The title is my question. Does the ground effect change as the temperature of the ground changes? In cold weather, a more cushion effect can be expected, and in hot weather vice versa?
2 Answers
No. There is nothing in the physics of ground effect that depends on temperature.
On a hot day, you will have higher density altitude. Your true approach speed will be greater (for the same equivalent airspeed). You may perceive a difference in the way the landing feels because you are moving faster across the ground, but there is no difference in ground effect.
Also, on a hot day, thermals can form over dark areas of ground. This convective activity can cause an aircraft on final to float.
I will assume:
- You are asking about the temperature of the air near the ground, not the temperature of the ground itself.

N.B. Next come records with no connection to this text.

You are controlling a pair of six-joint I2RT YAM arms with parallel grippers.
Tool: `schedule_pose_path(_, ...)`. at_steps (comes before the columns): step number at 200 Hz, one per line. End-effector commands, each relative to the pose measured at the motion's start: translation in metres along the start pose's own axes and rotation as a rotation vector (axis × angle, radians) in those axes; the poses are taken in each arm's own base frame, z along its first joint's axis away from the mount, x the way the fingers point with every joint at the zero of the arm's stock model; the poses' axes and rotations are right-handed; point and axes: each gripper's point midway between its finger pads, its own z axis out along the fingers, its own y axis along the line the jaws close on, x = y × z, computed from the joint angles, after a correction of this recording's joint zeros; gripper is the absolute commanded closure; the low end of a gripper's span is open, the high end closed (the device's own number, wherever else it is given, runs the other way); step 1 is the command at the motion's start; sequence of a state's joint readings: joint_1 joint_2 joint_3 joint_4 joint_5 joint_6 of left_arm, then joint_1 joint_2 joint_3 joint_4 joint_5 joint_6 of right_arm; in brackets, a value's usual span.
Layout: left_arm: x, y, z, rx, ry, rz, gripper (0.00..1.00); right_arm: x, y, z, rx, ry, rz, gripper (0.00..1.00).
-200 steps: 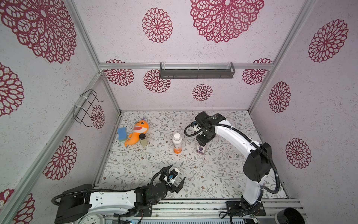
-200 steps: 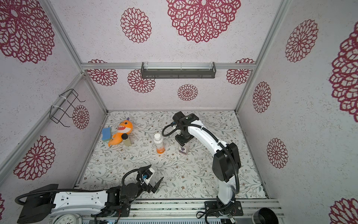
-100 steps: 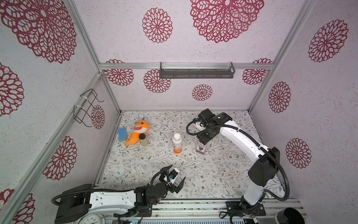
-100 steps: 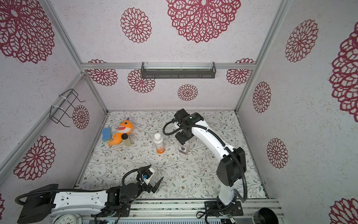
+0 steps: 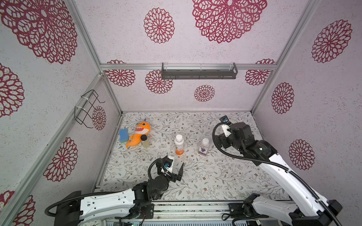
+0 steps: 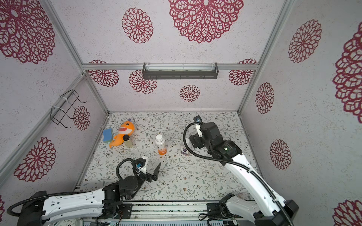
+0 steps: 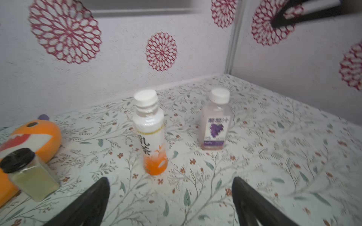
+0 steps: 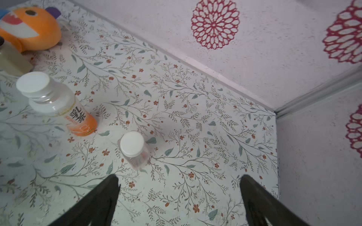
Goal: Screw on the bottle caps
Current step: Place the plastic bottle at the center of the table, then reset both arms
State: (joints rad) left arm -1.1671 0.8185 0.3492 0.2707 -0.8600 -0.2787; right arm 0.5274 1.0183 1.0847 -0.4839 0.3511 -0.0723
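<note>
Though nearest, left fingers (image 7: 88, 203): spread apart, empty.
Orange-label bottle (image 5: 179, 146): upright on bench (image 5: 215, 176), white cap (image 5: 178, 136) on, neck clear.
Grape-label bottle (image 5: 204, 149): upright beside it, capped.
Right fingers (image 8: 94, 203): apart, empty, near that bottle.
Jar (image 5: 145, 142): yellowish contents, black lid.

Through my left wrist camera I read the black characters 乳茶 on the orange bottle (image 7: 149, 135). The grape bottle (image 7: 215, 125) carries purple characters, too blurred to read.
</note>
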Motion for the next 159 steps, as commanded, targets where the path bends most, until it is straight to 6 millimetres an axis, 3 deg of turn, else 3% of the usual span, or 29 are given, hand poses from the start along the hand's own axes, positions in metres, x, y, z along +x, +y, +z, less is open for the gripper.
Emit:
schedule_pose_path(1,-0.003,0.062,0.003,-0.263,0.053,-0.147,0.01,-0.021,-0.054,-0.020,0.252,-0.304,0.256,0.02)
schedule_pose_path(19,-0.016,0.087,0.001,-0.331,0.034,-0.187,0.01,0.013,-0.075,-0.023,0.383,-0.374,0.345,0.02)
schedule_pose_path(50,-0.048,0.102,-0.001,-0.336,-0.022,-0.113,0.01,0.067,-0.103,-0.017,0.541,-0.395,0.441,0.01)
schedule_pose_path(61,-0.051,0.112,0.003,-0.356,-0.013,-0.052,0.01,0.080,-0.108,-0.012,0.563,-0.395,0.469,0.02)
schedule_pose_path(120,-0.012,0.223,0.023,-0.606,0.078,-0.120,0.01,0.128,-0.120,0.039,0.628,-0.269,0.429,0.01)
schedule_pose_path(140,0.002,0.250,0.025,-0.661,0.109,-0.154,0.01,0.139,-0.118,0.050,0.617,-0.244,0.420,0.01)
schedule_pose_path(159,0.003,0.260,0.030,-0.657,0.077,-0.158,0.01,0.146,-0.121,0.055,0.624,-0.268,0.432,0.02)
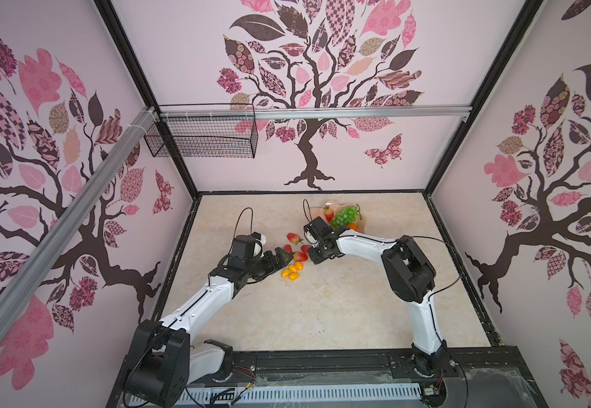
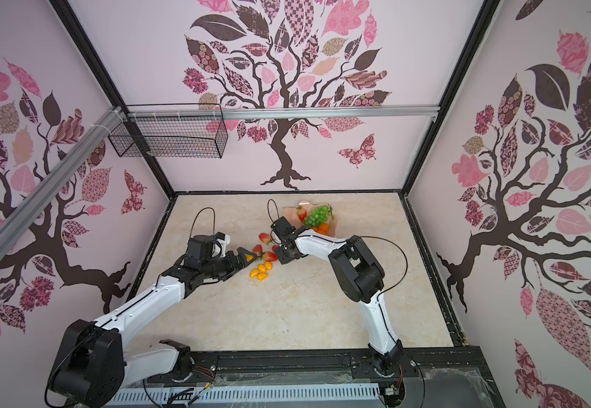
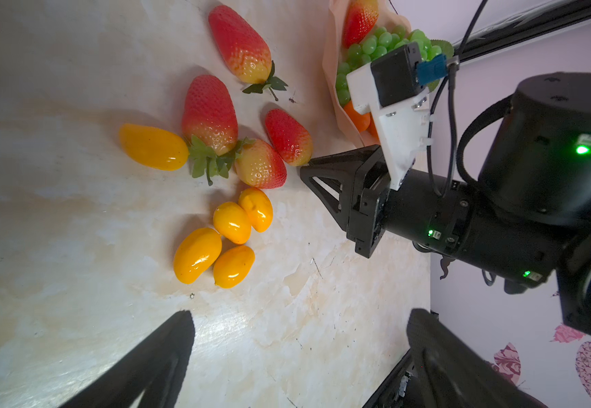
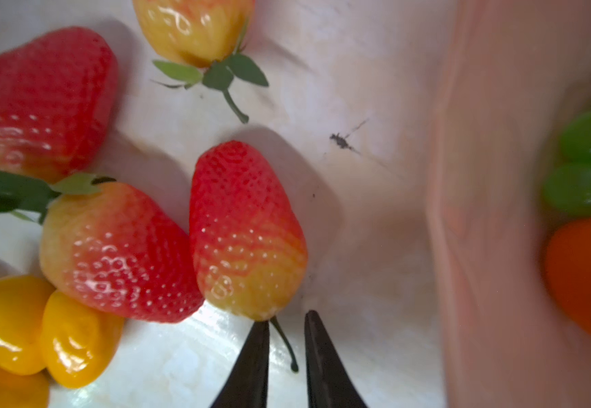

- The ground effect is the pressure caused by compression of air between the wing and the ground.
- The ambient pressure does not depend on the temperature and the ground effect is isentropic.
The temperature of the air near the ground has a quite small relationship to the ground effect. The ground effect can be simplistically described with the isentropic compressibility, which is inversely related to the square of the speed of sound. As temperature increases, the speed of sound increases slightly. This would cause an increase in ground effect. The difference would be too small to be relevant to pilots or aircraft designers.
If you accounted for turbulence and phase changes (such as water condensing) then you may see other differences due to deviation from the ideal gas law. These may be slightly less tiny near the melting point of water.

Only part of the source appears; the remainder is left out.